● **WHAT YOU ARE ASKED TO DO**: For the material below, return exactly the lines starting at the line containing "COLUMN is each" and ending at the line containing "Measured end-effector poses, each", both ends included, and no others.
□ □ □ □ □ □ □
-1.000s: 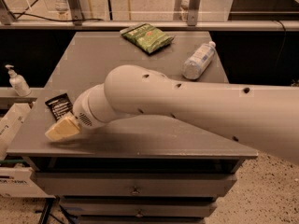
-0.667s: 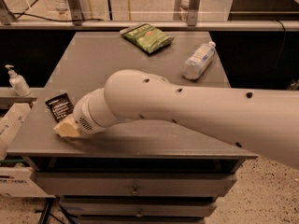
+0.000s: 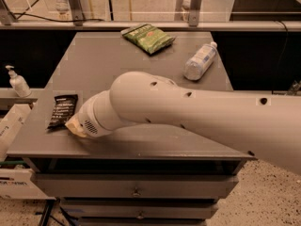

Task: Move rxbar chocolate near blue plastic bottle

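Black rxbar chocolate (image 3: 62, 111) just reached at near corner by gripper (image 3: 75, 126); can't tell grip state; blue plastic bottle (image 3: 201, 61) well apart.

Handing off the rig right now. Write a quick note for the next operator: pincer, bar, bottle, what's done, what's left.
The pincer is low over the front-left corner of the table, right beside the rxbar chocolate; whether they touch cannot be told.
The rxbar chocolate lies flat at front left, not lifted.
The blue plastic bottle lies on its side at back right, far from the bar.
Done: arm brought to the bar.
Left: grasp it, carry it across, set it by the bottle, keeping clear of the green snack bag at the back.
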Robot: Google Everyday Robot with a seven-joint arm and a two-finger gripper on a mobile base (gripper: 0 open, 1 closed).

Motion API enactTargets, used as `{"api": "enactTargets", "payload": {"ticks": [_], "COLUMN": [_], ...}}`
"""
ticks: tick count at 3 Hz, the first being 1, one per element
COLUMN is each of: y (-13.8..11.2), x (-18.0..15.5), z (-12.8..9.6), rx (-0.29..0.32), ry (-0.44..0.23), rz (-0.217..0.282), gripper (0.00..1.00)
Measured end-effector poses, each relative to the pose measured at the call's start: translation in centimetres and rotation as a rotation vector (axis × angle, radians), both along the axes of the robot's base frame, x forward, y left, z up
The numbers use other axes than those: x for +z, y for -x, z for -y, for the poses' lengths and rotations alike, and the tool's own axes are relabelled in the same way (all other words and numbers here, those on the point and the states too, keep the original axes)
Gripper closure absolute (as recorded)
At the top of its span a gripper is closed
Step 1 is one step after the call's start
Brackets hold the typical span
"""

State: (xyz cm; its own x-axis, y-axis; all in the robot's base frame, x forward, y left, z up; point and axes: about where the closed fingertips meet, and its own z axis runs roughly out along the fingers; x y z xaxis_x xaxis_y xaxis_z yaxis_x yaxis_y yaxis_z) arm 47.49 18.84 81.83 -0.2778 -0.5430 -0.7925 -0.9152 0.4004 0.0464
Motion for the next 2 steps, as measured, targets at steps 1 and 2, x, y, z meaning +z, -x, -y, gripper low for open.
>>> {"api": "enactTargets", "payload": {"ticks": [1,2], "y": [-0.9,-1.7], "x": [0.9,1.7], "z": [1.7,3.4], "rx": [-0.026,-0.052], "ry": [0.007,0.023], "rz": [0.022,0.042], "gripper": [1.0,1.0]}}
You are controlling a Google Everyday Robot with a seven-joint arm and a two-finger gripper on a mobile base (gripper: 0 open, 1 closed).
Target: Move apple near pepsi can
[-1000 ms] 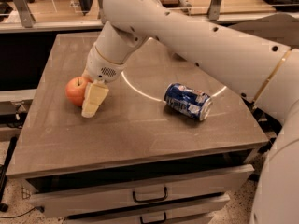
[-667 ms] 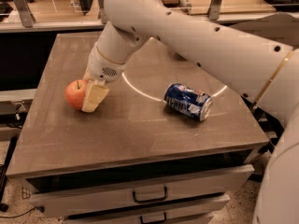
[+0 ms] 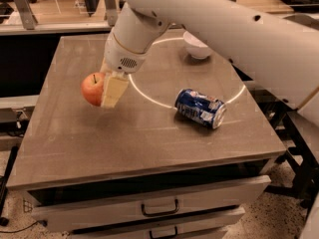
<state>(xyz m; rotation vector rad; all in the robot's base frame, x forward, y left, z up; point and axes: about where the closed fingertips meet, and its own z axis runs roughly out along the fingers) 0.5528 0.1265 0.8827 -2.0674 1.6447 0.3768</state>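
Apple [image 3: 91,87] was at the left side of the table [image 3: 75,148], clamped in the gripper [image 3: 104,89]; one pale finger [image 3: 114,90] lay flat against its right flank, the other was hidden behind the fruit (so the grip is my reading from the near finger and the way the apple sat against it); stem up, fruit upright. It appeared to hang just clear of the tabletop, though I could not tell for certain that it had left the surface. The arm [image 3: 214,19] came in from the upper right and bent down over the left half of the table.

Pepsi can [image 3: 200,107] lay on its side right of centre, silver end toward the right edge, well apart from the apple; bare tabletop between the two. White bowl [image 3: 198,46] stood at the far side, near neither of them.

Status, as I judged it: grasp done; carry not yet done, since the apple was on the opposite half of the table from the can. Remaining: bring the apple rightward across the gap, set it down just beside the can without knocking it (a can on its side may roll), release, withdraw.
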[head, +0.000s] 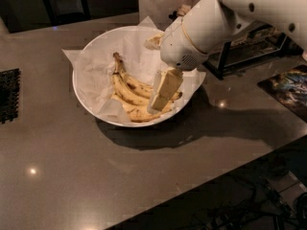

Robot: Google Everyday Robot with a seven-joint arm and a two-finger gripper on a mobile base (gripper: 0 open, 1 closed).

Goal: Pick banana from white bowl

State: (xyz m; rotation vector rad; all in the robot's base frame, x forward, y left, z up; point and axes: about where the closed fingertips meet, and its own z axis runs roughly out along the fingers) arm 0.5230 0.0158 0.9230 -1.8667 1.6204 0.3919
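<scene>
The white bowl (91, 97) stands on the grey counter, lined with crinkled white paper. Several yellow, brown-spotted bananas lie in its right half. Two straighter ones (128, 86) run from the middle toward the front. The curved banana (140, 114) lies along the front rim under them. My gripper (160, 94) hangs from the white arm inside the bowl's right side, pointing down, with its tip right over the bananas' right ends. It hides part of them. Whether it touches a banana does not show.
A pale yellowish item (154, 40) sits at the bowl's back rim. A black wire rack (244, 47) stands to the right behind the arm. A colourful flat item (288, 87) lies at far right. A dark mat (8, 96) is at the left edge. The counter's front edge runs diagonally at lower right.
</scene>
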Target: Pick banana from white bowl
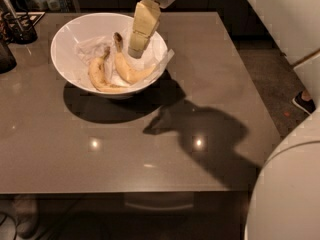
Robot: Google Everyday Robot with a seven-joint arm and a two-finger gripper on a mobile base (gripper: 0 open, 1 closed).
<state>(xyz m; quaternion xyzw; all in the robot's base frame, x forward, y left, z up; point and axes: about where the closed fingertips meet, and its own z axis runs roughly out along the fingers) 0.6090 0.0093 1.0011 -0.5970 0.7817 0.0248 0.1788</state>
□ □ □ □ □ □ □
● **RESULT OF THIS EXERCISE**:
COLUMN is each of: y (-13.8..11.2), x (-18.0..15.5), z (-12.8..9.6), rx (-0.29..0.32), ry (-0.44..0.23), rz (-0.217..0.282), gripper (0.00..1.00)
Measured end-effector poses, each relative to the pose measured at the call's start: translation in centimetres and rotation as a rotation vector (axis × angle, radians), both along the axes of the robot's base frame, x forward, y left, z up

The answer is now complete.